▶ [WORK REQUIRED]: As the answer, give a copy of each line below that includes the word "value".

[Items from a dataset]
▶

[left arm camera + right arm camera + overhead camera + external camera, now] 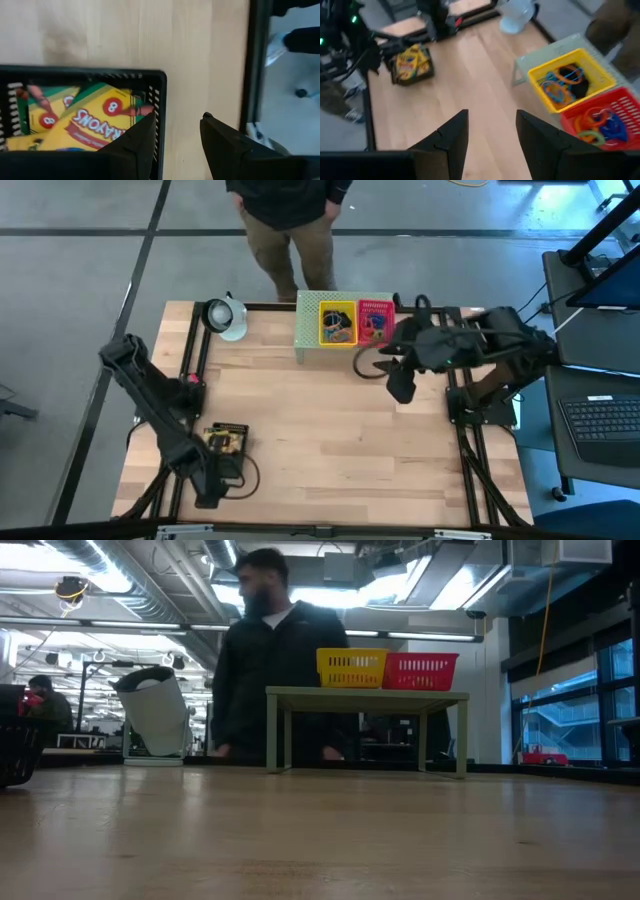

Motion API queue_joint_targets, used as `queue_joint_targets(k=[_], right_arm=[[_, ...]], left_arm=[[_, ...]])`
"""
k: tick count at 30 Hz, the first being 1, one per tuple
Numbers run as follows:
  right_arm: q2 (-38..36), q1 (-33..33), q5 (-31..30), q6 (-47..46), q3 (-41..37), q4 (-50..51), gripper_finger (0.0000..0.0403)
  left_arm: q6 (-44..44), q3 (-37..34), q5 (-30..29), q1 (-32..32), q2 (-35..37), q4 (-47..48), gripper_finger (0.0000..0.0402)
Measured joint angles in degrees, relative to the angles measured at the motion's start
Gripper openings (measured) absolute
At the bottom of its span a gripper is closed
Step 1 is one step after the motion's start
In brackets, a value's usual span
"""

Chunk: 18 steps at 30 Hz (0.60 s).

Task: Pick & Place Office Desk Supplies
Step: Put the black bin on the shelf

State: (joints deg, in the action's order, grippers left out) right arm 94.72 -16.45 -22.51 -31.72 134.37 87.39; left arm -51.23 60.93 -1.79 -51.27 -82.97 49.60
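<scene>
The crayon boxes (85, 122) lie in the black tray (100, 76), well apart from the shelf (304, 330). Risk: the left gripper (177, 142) straddles the tray's side wall, one finger inside and one outside, so closing would likely pinch mesh, not a box, and drag the tray. Its fingers stand apart, empty, pointing down. The right gripper (490, 132) hangs raised just beside the shelf, tilted down toward the table, fingers apart, empty. Coloured loops (565, 80) lie in the yellow tray (547, 102) on the shelf.
</scene>
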Motion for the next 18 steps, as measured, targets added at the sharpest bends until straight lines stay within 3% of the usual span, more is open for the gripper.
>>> queue_joint_targets(k=[5, 18], right_arm=[[0.02, -4.11, -5.60, -0.87, -0.02, 0.05, 0.0164], [0.92, -5.20, -6.20, -3.84, -0.04, -0.17, 0.0164]], left_arm=[[-2.19, 0.00, -0.67, -3.20, -4.14, 0.11, 0.0148], [-3.08, 0.00, -1.83, -3.65, -12.98, -2.08, 0.0148]])
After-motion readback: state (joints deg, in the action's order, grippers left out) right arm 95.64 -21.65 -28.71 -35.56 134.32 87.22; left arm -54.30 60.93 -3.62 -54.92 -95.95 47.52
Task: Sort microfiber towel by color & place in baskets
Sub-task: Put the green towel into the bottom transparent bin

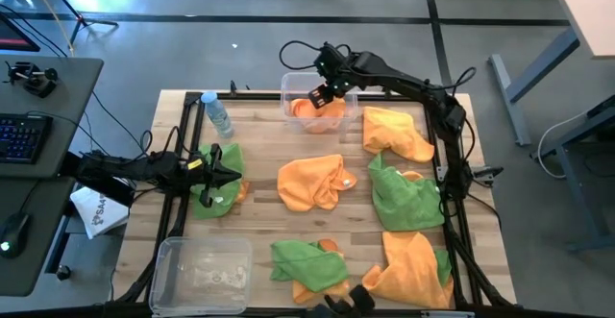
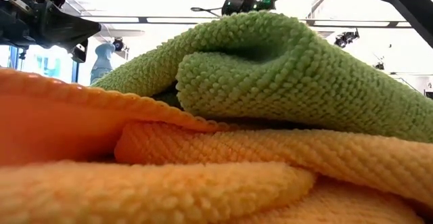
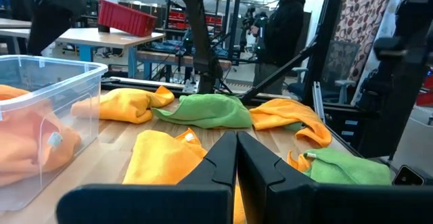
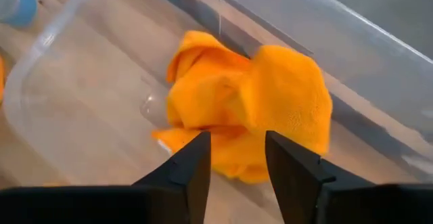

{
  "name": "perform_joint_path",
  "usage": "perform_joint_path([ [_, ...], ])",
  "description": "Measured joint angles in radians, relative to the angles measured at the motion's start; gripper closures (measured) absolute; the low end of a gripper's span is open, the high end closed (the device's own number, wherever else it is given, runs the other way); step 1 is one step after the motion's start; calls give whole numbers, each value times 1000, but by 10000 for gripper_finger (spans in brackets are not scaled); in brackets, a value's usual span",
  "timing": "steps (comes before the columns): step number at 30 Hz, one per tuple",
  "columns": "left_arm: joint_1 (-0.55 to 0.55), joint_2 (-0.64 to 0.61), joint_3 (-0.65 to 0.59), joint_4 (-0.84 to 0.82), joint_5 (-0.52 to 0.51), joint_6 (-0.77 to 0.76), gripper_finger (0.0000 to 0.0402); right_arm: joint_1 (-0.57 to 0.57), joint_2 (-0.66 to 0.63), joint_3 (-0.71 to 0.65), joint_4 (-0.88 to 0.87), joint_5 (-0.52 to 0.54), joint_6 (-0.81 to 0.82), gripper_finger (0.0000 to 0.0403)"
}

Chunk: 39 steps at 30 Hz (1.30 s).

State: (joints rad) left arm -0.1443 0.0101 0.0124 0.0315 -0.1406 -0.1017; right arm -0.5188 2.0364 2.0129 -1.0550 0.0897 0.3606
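Orange towel (image 4: 243, 109) lies crumpled in the clear basket (image 4: 88, 95), partly hidden behind the right claw's (image 4: 237, 160) parted, empty fingers.

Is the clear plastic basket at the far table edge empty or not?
Not empty: the clear plastic basket holds one crumpled orange microfiber towel.

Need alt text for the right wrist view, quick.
The right gripper hangs open just above an orange towel lying crumpled inside a clear plastic basket, nothing between its fingers. The basket's wall runs behind the towel, and wooden tabletop shows outside it.
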Motion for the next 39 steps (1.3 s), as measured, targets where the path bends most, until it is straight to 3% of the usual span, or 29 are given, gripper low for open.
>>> perform_joint_path([
  [6, 0, 0, 0, 0, 0, 0, 401, 100, -102, 0, -40, 104, 21, 381],
  [8, 0, 0, 0, 0, 0, 0, 401, 145, -136, 0, -59, 162, 32, 395],
  [14, 0, 0, 0, 0, 0, 0, 401, 278, -199, 0, -214, 148, 54, 400],
  [29, 0, 0, 0, 15, 0, -39, 401, 731, -219, 0, -326, 442, 378, 402],
  [36, -4, 2, 13, 8, -1, -98, 401, 839, -220, -9, -434, 573, 566, 403],
  [39, -14, 30, 68, -36, -12, -101, 401, 869, -250, -100, -425, 595, 615, 403],
])
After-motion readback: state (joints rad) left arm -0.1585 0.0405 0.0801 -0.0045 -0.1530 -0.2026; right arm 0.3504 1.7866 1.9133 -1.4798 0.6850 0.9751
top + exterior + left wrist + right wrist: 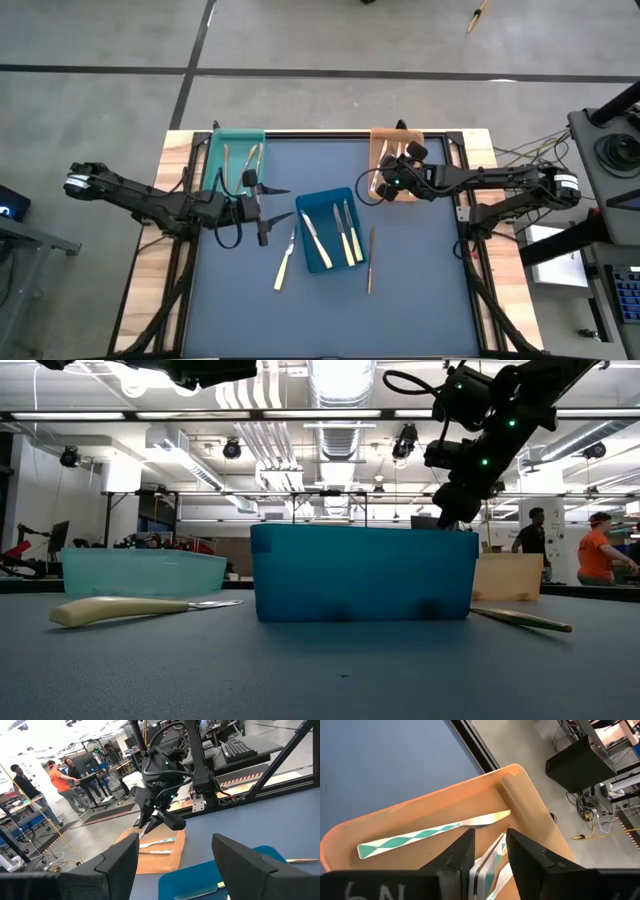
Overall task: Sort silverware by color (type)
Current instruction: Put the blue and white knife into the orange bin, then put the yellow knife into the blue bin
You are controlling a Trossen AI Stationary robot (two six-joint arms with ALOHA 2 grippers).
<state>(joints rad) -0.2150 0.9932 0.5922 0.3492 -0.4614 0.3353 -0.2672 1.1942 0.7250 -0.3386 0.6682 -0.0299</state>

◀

▶ [OUTPUT]:
In brackets, a value's usual span
  "description": "Measured joint angles in radians, relative to the angles measured at the motion's start; gripper closures (measured) absolute; the low end of a gripper's span is open, the high end closed (the device's own number, wherever else it is given, runs the other way); step 1 is one step after the motion's start; calls give whole numbers, each value times 1000, but by 10000 for gripper_finger (spans in brackets are not scaled); in brackets, a value's usual span",

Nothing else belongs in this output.